**INSTRUCTIONS TO FOLLOW:** For this exercise, restate word for word only the lines from the first line of the data to the line containing "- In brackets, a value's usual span".
———
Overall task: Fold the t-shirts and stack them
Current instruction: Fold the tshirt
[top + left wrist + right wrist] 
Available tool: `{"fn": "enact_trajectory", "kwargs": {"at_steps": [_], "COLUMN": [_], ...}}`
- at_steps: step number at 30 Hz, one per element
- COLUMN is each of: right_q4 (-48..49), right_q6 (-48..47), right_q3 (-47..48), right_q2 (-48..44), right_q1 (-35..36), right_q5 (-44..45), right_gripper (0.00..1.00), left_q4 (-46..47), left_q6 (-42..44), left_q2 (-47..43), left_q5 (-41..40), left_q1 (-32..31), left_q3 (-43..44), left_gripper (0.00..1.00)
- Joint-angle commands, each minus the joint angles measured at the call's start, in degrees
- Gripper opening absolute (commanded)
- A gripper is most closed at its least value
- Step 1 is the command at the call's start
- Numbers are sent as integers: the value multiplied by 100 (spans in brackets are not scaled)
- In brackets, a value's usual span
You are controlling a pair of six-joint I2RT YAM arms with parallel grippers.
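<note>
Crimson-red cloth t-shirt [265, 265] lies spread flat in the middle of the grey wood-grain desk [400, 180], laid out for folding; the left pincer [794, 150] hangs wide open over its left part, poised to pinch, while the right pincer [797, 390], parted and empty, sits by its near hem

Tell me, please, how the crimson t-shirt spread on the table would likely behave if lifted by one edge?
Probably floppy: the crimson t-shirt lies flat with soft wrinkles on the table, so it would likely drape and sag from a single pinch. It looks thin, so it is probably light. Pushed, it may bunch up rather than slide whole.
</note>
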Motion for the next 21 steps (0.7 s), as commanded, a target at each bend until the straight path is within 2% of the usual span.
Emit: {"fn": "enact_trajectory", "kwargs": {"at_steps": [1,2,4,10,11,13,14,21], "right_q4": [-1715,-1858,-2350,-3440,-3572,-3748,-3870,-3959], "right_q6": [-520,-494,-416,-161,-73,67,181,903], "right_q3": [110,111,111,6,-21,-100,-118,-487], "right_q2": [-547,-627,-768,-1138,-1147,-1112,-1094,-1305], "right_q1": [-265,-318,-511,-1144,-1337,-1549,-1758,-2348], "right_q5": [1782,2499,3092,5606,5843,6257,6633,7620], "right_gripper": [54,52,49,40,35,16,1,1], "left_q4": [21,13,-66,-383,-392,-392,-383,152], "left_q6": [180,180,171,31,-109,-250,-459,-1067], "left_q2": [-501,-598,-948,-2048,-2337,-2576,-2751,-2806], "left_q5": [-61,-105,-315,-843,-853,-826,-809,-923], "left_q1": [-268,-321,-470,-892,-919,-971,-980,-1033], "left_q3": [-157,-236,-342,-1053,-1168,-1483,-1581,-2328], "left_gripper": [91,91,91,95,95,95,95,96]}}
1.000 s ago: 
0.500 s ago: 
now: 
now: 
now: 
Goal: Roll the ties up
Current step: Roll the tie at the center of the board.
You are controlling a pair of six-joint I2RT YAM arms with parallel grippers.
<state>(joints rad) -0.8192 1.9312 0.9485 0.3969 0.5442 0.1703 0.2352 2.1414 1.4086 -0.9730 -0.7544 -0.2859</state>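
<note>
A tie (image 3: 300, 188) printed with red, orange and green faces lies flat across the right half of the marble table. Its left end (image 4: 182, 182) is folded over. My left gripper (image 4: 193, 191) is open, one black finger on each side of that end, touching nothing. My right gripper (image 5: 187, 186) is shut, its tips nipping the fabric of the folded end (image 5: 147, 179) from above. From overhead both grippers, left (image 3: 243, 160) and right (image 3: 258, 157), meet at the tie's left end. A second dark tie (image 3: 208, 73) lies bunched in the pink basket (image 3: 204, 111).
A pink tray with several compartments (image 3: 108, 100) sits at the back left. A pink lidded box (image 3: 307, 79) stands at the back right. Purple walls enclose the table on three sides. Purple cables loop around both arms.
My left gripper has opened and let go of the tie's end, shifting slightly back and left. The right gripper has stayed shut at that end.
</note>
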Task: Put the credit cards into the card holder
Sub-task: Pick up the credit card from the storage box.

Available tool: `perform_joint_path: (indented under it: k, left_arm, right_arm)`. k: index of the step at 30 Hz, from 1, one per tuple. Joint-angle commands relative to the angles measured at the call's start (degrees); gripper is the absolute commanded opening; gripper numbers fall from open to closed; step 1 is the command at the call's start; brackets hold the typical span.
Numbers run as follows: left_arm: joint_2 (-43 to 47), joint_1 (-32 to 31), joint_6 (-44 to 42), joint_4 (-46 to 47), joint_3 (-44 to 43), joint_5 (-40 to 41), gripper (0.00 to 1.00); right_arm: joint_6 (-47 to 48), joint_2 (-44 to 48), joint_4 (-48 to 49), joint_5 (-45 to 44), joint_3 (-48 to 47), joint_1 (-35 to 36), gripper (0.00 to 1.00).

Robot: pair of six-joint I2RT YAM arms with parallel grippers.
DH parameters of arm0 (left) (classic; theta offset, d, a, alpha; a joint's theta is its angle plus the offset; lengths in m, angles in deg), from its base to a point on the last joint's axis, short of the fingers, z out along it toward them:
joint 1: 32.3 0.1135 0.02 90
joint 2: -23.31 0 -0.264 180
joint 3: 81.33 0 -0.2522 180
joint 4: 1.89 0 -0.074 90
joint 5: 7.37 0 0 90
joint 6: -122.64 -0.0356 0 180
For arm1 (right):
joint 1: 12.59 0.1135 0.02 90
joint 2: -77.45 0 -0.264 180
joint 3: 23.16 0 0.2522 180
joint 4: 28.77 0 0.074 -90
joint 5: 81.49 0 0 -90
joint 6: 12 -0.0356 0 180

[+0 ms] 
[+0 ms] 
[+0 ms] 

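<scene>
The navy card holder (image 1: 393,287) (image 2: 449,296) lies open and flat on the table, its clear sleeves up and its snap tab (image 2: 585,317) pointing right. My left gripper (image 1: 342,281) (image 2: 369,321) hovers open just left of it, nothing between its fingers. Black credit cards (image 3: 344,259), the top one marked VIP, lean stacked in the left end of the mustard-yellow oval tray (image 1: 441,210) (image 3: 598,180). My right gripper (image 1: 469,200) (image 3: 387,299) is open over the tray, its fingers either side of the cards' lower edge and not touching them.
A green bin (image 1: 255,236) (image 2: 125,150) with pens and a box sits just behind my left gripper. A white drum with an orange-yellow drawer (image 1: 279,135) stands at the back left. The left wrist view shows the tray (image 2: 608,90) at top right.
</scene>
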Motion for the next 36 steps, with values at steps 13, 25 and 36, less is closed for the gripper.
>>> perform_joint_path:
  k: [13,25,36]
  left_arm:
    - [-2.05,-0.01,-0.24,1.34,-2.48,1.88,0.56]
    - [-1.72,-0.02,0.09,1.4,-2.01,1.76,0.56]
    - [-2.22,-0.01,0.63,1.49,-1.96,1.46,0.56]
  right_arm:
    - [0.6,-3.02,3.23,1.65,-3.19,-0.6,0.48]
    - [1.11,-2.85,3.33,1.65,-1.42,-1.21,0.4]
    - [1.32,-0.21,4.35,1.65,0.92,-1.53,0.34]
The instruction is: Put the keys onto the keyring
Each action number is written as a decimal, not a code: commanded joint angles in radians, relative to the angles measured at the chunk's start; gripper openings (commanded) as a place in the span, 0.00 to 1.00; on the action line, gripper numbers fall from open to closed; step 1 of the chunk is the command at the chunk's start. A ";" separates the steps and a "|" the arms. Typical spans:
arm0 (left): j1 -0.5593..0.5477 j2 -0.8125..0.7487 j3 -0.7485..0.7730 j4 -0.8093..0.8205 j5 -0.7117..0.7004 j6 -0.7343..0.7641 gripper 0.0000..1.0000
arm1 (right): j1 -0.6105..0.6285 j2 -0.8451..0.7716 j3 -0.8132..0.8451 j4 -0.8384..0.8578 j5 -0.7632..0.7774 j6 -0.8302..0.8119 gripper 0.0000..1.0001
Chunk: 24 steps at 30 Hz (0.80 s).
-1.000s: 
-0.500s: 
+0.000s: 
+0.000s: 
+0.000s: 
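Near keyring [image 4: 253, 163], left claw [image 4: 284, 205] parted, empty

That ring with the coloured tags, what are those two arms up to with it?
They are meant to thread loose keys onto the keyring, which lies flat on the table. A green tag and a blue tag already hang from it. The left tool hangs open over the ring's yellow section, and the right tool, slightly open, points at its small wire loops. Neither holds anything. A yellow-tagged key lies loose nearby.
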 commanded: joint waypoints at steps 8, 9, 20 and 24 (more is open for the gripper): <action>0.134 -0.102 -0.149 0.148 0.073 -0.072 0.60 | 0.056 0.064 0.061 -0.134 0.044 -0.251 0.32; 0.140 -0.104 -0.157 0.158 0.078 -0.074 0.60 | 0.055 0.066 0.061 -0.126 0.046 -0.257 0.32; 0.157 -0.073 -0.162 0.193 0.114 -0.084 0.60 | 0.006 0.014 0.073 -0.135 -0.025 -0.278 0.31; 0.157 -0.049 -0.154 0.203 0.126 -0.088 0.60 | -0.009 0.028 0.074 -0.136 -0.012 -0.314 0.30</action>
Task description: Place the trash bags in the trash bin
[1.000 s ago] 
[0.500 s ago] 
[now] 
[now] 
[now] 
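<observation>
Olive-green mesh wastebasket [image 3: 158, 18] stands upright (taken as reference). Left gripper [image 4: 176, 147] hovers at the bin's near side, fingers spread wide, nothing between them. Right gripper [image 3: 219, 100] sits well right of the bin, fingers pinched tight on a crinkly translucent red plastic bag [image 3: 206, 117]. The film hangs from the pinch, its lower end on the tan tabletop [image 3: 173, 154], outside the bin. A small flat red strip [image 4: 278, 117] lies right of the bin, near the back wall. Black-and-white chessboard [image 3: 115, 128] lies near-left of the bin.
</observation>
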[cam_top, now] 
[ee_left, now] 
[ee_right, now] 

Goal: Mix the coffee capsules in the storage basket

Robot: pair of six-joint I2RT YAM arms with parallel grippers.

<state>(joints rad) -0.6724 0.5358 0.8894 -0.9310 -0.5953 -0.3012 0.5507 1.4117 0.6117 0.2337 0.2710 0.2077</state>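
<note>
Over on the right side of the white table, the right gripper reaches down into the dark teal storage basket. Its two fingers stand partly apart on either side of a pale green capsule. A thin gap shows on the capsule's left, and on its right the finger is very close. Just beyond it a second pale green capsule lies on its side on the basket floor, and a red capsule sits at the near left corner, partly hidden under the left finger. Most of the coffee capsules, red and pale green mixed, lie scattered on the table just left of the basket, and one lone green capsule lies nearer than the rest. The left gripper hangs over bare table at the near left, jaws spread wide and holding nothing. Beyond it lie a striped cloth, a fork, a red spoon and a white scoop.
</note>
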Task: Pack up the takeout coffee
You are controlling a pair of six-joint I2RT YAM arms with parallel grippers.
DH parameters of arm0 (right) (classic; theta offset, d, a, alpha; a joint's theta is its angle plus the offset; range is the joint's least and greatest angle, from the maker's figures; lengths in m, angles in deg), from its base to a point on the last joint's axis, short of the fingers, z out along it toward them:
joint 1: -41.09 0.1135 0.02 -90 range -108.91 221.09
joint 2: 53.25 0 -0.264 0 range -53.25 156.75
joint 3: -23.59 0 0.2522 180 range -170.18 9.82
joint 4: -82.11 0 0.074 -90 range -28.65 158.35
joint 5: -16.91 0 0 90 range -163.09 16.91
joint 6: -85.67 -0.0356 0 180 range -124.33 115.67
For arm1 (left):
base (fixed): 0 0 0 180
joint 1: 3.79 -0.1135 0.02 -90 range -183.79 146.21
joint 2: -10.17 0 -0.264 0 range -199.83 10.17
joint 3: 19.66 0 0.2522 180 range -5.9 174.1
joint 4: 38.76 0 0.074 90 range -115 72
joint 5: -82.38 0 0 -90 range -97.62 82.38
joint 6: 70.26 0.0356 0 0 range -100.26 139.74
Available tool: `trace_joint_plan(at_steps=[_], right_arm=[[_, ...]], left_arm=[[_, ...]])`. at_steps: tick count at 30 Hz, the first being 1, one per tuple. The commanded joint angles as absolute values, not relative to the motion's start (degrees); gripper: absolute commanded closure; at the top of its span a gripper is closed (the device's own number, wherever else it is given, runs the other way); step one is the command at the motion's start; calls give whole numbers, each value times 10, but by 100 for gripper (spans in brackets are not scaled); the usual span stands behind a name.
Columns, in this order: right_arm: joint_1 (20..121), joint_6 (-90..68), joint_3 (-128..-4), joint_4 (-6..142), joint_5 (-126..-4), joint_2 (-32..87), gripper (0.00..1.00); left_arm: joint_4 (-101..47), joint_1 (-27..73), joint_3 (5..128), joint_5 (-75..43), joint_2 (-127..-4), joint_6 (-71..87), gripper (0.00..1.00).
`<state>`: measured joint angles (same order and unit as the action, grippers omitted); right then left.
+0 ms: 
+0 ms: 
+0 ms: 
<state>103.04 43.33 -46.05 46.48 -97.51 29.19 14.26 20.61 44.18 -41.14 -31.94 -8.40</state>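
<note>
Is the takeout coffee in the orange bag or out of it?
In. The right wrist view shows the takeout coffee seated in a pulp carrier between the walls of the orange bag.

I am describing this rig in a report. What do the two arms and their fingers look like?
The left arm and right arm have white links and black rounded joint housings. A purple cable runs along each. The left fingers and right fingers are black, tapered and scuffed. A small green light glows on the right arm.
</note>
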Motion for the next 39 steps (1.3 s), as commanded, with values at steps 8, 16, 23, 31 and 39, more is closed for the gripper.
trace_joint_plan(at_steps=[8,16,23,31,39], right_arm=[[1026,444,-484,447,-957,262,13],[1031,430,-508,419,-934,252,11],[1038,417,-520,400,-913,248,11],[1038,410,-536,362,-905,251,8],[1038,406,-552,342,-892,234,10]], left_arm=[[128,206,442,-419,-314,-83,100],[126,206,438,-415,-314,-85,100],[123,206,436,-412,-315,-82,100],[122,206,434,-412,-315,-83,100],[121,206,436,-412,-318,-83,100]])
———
**EXERCISE OUTPUT:**
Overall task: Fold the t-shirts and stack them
Current instruction: Fold the tshirt
[top + left wrist + right wrist] 
Available tool: `{"fn": "enact_trajectory", "kwargs": {"at_steps": [_], "COLUMN": [_], ...}}`
- at_steps: step number at 30 Hz, one per element
- COLUMN is each of: right_q4 (-48..49), right_q6 (-48..47), right_q3 (-47..48), right_q2 (-48..44), right_q1 (-35..36), right_q5 (-44..45), right_gripper (0.00..1.00), left_q4 (-46..47), left_q6 (-42..44), left_q2 (-47..43), left_q5 (-41..40), left_q1 (-32..31), left_q3 (-43..44), left_gripper (0.00..1.00)
- Joint-angle commands, each minus the joint angles measured at the call's start, in degrees
- Gripper opening absolute (commanded)
- A gripper is most closed at its least value
- Step 1 is the command at the call's start
- Numbers are sent as integers: the value multiplied by 100 (spans in brackets are not scaled)
- In brackets, a value's usual span

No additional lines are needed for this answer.